AIM OF THE TASK — A verbatim copy of the data is wanted, minus any picture in it.

--- START ---

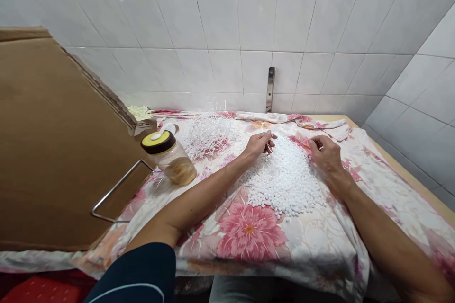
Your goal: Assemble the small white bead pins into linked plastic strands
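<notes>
Left hand (256,146) pinches white strands (269,148); right hand (327,155) looks narrow, contents unclear. Work seems unfinished: strand heap (209,138) at left, many pellets (286,182) loose.

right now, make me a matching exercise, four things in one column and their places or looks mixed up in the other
Things:
1. jar
2. cardboard
3. beads
4. metal bar

Places or looks:
A. upright at the tiled wall
B. topped with a yellow and dark lid
C. heaped by the left hand and right hand
D. brown, far left

Pairs: 1-B, 2-D, 3-C, 4-A
</notes>
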`<state>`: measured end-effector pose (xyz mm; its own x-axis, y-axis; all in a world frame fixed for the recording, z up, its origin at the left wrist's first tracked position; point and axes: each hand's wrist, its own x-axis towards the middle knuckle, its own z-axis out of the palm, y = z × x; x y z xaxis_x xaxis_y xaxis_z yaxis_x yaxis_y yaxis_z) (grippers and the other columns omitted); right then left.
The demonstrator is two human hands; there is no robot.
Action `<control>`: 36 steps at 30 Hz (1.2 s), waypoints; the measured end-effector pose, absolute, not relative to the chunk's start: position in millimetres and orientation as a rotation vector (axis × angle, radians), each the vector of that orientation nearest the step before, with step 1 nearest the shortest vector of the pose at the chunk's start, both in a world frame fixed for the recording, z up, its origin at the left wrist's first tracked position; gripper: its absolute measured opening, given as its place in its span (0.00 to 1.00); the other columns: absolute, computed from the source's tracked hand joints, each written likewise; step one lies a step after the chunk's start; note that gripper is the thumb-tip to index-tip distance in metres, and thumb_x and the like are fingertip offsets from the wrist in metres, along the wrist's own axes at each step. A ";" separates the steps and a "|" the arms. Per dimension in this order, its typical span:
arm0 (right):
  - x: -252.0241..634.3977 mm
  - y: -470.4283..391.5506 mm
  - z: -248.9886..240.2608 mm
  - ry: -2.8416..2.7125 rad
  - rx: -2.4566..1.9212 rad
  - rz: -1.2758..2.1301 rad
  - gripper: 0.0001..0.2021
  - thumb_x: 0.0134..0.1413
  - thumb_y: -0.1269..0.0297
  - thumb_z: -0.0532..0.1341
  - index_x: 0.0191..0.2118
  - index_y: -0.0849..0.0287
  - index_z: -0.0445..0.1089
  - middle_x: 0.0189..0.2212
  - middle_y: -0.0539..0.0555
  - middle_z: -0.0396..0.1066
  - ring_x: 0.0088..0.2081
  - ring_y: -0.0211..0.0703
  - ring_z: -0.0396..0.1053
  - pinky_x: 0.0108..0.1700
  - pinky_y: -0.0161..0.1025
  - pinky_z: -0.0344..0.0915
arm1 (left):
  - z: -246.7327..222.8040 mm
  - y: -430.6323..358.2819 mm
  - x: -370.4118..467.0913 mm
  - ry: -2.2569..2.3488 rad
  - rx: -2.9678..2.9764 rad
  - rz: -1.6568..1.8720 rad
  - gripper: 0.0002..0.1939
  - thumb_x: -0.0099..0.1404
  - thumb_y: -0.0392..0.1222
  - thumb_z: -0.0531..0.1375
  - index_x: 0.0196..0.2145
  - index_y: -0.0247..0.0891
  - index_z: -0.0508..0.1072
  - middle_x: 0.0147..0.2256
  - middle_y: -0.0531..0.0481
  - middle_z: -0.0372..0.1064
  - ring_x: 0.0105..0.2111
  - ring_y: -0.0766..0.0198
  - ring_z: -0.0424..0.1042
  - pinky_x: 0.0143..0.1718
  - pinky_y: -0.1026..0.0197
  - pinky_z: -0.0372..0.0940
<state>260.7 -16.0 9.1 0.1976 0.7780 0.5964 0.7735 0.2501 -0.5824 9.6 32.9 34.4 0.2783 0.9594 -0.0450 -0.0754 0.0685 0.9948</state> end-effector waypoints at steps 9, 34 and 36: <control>216.4 -44.1 17.2 -1.723 -1.222 0.715 0.19 0.62 0.42 0.62 0.39 0.55 0.74 0.32 0.52 0.75 0.29 0.42 0.67 0.31 0.38 0.65 | 31.7 13.7 25.0 0.854 1.083 1.065 0.22 0.69 0.56 0.64 0.44 0.30 0.78 0.39 0.40 0.77 0.35 0.64 0.75 0.41 0.60 0.70; 226.9 -29.2 12.7 -1.296 -1.137 0.902 0.26 0.53 0.35 0.67 0.31 0.57 0.70 0.23 0.49 0.71 0.18 0.34 0.62 0.18 0.34 0.66 | 42.6 -6.2 27.4 0.602 1.175 0.868 0.30 0.57 0.31 0.68 0.57 0.42 0.74 0.70 0.38 0.55 0.48 0.58 0.77 0.55 0.47 0.71; 229.0 -29.6 14.9 -1.270 -1.139 0.883 0.26 0.52 0.35 0.68 0.31 0.56 0.69 0.24 0.49 0.71 0.19 0.34 0.61 0.17 0.33 0.66 | 47.0 -4.7 23.7 0.569 1.170 0.832 0.33 0.57 0.30 0.68 0.60 0.44 0.73 0.74 0.38 0.47 0.49 0.56 0.78 0.55 0.45 0.72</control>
<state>229.0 -29.6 14.9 0.1296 0.9582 0.2549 0.0949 0.2439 -0.9651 23.7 -4.7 47.0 0.5855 0.8102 0.0292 -0.2669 0.1587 0.9506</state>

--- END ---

COMPLETED EXERCISE —
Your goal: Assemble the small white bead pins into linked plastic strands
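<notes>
Left hand (256,146) pinches white strands (269,148); right hand (327,155) looks narrow, contents unclear. Work seems unfinished: strand heap (209,138) at left, many pellets (286,182) loose.

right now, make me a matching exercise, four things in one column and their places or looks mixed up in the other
Things:
1. jar
2. cardboard
3. beads
4. metal bar

Places or looks:
A. upright at the tiled wall
B. topped with a yellow and dark lid
C. heaped by the left hand and right hand
D. brown, far left

Pairs: 1-B, 2-D, 3-C, 4-A
</notes>
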`<state>`: measured end-effector pose (xyz mm; its own x-axis, y-axis; all in a world frame fixed for the recording, z up, its origin at the left wrist's first tracked position; point and axes: each hand's wrist, its own x-axis towards the middle knuckle, its own z-axis out of the palm, y = z × x; x y z xaxis_x xaxis_y xaxis_z yaxis_x yaxis_y yaxis_z) (grippers and the other columns omitted); right then left.
The demonstrator is two human hands; there is no robot.
Action `<control>`: 36 steps at 30 Hz (1.2 s), waypoints; the measured end-effector pose, absolute, not relative to the chunk's start: position in millimetres and orientation as a rotation vector (axis × angle, radians), each the vector of that orientation nearest the step before, with step 1 nearest the shortest vector of the pose at the chunk's start, both in a world frame fixed for the recording, z up, its origin at the left wrist's first tracked position; gripper: its absolute measured opening, given as its place in its span (0.00 to 1.00); the other columns: absolute, computed from the source's tracked hand joints, each written likewise; step one lies a step after the chunk's start; note that gripper is the thumb-tip to index-tip distance in metres, and thumb_x and the like are fingertip offsets from the wrist in metres, along the wrist's own axes at each step. A ";" separates the steps and a "|" the arms. Per dimension in this order, its typical span:
arm0 (right):
  - x: -252.0241..634.3977 mm
  - y: -470.4283..391.5506 mm
  - z: -248.9886..240.2608 mm
  - ry: -2.8416..2.7125 rad
  - rx: -2.4566..1.9212 rad
  - rz: -1.2758..2.1301 rad
  - gripper: 0.0001..0.2021
  - thumb_x: 0.0134..0.1413
  - thumb_y: -0.1269..0.0297
  - thumb_z: -0.0532..0.1341
  - index_x: 0.0191..0.2118
  - index_y: -0.0849..0.0287
  - index_z: -0.0445..0.1089
  - middle_x: 0.0189..0.2212
  - middle_y: -0.0539..0.0555
  - middle_z: -0.0396..0.1066
  - ring_x: 0.0088..0.2081
  - ring_y: -0.0211..0.0703
  - ring_z: -0.0396..0.1053
  - pinky_x: 0.0108..0.1700
  - pinky_y: -0.0161..0.1025
  - pinky_z: -0.0344..0.0915
arm1 (left):
  - z: -246.7327..222.8040 mm
  - y: -430.6323..358.2819 mm
  - x: -370.4118..467.0913 mm
  - ry: -2.2569..2.3488 rad
  - rx: -2.9678..2.9764 rad
  - rz: -1.6568..1.8720 rad
  - gripper: 0.0002..0.1939
  - thumb_x: -0.0099..0.1404
  - thumb_y: -0.0392..0.1222
  - thumb_z: -0.0531..0.1375
  - index_x: 0.0196..0.2145
  - index_y: -0.0247..0.0891
  - index_z: -0.0508..0.1072
  - middle_x: 0.0147..0.2256
  - middle_y: -0.0531..0.0481
  - middle_z: -0.0372..0.1064
  - ring_x: 0.0105..0.2111
  - ring_y: -0.0766..0.0198
  - ring_z: -0.0424..0.1042
  - pinky_x: 0.0143..0.1718
  - pinky_y: -0.1026..0.0197
  - pinky_z: -0.0372..0.0940
<state>260.7 -16.0 9.1 0.1976 0.7780 0.5964 0.7735 0.2501 -0.5824 9.6 32.9 34.4 0.2783 0.9594 -0.0450 -0.0754 0.0685 0.9948</state> end-effector waypoints at steps 9, 34 and 36: <control>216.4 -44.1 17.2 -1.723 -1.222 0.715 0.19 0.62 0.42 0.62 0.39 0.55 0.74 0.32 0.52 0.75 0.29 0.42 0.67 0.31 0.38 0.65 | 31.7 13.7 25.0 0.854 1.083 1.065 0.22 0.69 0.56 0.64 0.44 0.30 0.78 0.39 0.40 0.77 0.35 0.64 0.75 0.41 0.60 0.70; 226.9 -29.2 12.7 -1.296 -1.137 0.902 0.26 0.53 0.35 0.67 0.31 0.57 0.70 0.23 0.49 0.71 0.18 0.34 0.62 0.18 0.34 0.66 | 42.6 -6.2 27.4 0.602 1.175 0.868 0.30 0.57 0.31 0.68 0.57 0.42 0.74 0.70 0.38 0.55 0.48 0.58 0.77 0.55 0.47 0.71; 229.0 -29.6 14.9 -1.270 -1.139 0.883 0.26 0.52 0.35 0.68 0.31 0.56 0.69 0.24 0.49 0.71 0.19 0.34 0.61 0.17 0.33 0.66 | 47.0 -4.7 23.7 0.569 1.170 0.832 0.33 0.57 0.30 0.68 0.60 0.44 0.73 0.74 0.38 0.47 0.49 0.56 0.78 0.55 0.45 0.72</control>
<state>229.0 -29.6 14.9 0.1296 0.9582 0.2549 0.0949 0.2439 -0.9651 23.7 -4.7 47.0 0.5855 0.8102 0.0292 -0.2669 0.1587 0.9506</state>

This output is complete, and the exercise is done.